On the average we add 20 million people every ten years in the periodic cycle of a census. Of these officially 1.3 million are added to the labour market every year, though the number could be as high as two million which is what must drive our concern. In a shrinking economy and increasing unemployment these number of able-bodied men and women are loitering around unattended and are unoccupied productively. Some fall prey to insidious hands of criminals and armed groups becoming pawns in their objective to harm the state and the society. Others continue to dream of greener pastures across the seas finally drowning with their dreams in the seas and oceans of the world banished to their fate.
In comparison the world average of below 30s is 42 per cent which will continue to go down as people age in developed societies of Japan, Europe and North America. Economists link this demographic inversion in age groups to the decline of the West and the rise of the rest. There are some recent examples: Kenya is considered as the emerging player of significant effect in Africa where growth and development have rapidly improved the lot of the people in a thriving economy. Economists cite a decline in population growth rate as the most significant parameter enabling this turnaround. Fifty years back every Kenyan mother bore 8 children on the average; last year the number had dropped down to only three. They suggest that is how South Korea too began changing in the 1970s and became the poster child of miraculous economic development. Today an ageing population and lower fertility rates threaten to plateau such growth in South Korea.
A recent story in The New York Times was titled, ‘A huge shift, as nations with wealth grow older’. The story goes on to list the economic powerhouses of the past, present and the future on a roughly 30 years gap scale and suggests that in each era it was the productive labour which enhanced growth enabling those nations to make the grade of leading economies. The 1990s list top ten economies on the back of the largest working-age share of the population in the world. Today, only two of those remain on the list of nations benefitting from the productive age-group. Eight others are anvil economies who still must wrestle with the potential enablement to propel into the exclusive club. Bangladesh, Vietnam and Brazil have far greater potential waiting to be leveraged with remedial policies.
In 2050 India would be the only nation with a demographic dividend holding its position on the list of most developed economies in the world. China would have slid out of that list because of an ageing population and rapidly dwindling numbers in the working-age group though she might have other enablers including cutting edge technology that will keep it among the richest economies — as is the case with the US today which on the back of targeted legal immigration in the working-age group continues to retain its position as a leading economy.

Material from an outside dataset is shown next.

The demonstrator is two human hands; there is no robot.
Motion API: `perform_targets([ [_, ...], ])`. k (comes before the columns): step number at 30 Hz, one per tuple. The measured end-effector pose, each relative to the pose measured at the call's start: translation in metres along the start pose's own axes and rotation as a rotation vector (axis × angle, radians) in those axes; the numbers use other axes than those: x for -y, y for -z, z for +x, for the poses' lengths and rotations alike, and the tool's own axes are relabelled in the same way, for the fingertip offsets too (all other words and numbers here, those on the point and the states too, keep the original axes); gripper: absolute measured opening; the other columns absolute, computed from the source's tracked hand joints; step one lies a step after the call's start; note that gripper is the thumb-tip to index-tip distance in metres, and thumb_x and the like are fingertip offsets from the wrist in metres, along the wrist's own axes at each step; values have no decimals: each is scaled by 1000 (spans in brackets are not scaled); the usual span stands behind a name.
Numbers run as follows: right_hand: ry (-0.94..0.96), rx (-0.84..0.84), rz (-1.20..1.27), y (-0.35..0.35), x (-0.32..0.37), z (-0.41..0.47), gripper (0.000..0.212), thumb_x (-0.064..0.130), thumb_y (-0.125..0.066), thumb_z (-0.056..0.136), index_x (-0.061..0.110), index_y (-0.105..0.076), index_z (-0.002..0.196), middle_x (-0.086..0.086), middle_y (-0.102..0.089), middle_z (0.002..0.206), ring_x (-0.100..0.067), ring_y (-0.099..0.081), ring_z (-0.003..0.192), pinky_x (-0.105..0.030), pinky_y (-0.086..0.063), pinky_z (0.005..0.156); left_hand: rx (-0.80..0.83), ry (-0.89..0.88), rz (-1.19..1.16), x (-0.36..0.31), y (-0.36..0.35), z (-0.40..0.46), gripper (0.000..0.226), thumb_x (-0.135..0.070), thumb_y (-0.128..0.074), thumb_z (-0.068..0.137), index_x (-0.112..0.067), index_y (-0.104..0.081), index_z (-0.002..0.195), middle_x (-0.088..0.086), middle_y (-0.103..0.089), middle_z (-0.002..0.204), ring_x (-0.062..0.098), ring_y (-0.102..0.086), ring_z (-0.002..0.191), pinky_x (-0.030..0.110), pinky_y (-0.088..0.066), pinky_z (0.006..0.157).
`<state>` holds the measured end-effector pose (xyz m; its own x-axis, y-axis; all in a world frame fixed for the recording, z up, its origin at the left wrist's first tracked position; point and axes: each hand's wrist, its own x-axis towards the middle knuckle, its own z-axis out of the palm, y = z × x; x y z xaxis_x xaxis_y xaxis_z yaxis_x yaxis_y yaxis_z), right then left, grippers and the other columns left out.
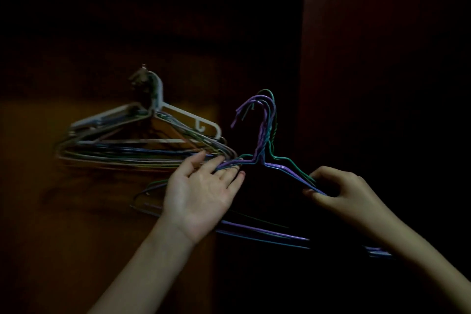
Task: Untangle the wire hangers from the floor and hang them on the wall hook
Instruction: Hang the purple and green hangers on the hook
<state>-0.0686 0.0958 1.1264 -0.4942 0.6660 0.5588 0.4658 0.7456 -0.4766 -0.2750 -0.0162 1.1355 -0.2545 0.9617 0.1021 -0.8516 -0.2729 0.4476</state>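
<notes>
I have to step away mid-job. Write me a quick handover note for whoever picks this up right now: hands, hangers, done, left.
Right hand: pinches the right shoulder of the held bundle of purple and green wire hangers.
Left hand: palm open, fingers straight, touching the bundle's left shoulder.
Bundle: upright in the air, hooks together at the top, right of the wall hook, not on it.
Done: a stack of hung hangers already on the hook.
Left: lift the bundle's hooks onto the wall hook. The scene is dark; the floor is not visible.
</notes>
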Motion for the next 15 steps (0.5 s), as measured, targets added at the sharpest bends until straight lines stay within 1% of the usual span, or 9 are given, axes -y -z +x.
perform_targets([
  [3,60,-25,39,-25,29,30,25,23,-71,79,37,-55,91,10,-61,82,0,-59,72,-15,-47,63,22,-67,26,-45,8,6,62,-29,-41,92,5,-28,142,29,-29,145,37,-21,139,47,-18,113],
  [5,120,-10,32,-37,50,54,29,24,-70,79,37,-52,97,6,-56,78,-1,-56,65,-17,-45,59,40,-124,49,-74,10,10,63,-33,-39,93,5,-26,142,28,-31,143,37,-22,138,46,-18,113],
  [6,141,-4,9,-42,61,67,29,25,-70,79,38,-51,97,4,-54,76,-3,-54,64,-17,-43,58,39,-148,60,-88,11,12,64,-34,-39,93,4,-24,143,28,-29,145,37,-22,139,46,-18,113],
  [9,181,-8,-35,-59,84,102,32,26,-70,79,39,-49,99,4,-54,78,-7,-56,72,-18,-43,62,52,-194,63,-126,13,23,66,-36,-37,94,2,-18,145,29,-21,149,38,-16,141,47,-13,114],
  [12,174,-28,10,-80,92,130,30,25,-72,77,37,-53,98,4,-58,76,-11,-61,74,-28,-50,69,56,-215,80,-152,12,36,67,-40,-33,96,2,-15,146,30,-17,151,38,-12,142,47,-10,115],
  [15,166,-35,102,-93,90,150,29,20,-74,76,37,-57,93,5,-63,77,-8,-64,74,-33,-55,71,68,-197,89,-170,7,55,69,-44,-29,97,3,-15,146,31,-16,150,38,-12,142,47,-10,115],
])
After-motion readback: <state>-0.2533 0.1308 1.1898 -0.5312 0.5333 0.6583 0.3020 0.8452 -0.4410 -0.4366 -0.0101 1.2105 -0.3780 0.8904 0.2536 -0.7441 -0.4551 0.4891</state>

A recent debate though questions the policy of restricted legal immigration into the US vis a vis Canada which is taking in three times as many immigrants to bolster its working-age population. It is felt such an anachronistic approach to immigration will soon tell upon the US standing among world economies. Although the frontiers of the new economy will be defined by Artificial Intelligence, machine-learning, robotics and quantum computing, there shall be a need for human intervention when tending to a rapidly evolving society with its own social and economic peculiarities. The new economy will need a new kind of a workforce. It shall need to be so trained. Merely declaring IT as a sector of growth doesn’t count for much. It would need major policy intervention.
The NYT story further suggests, “Demography isn’t destiny, and (the) dividend isn’t automatic. Without jobs, having a lot of working age people can drive instability rather than growth”. And then, “Without the right policies, a huge working-age population can backfire… If large numbers of young adults don’t have access to jobs or education, widespread youth unemployment can threaten stability, as frustrated young people (increasingly) turn to criminal or armed groups for better opportunities.” Pakistan stands vulnerable on both counts: a rising wave of insurgency and a society dominated by unemployed youth in a shrinking economy makes for a deadly mix, unless urgently attended to. The potential and promise though of a demographic construct should never be underestimated. It is for Pakistan to leverage this opportunity of reversing trends to harness the potential into a bright prospect.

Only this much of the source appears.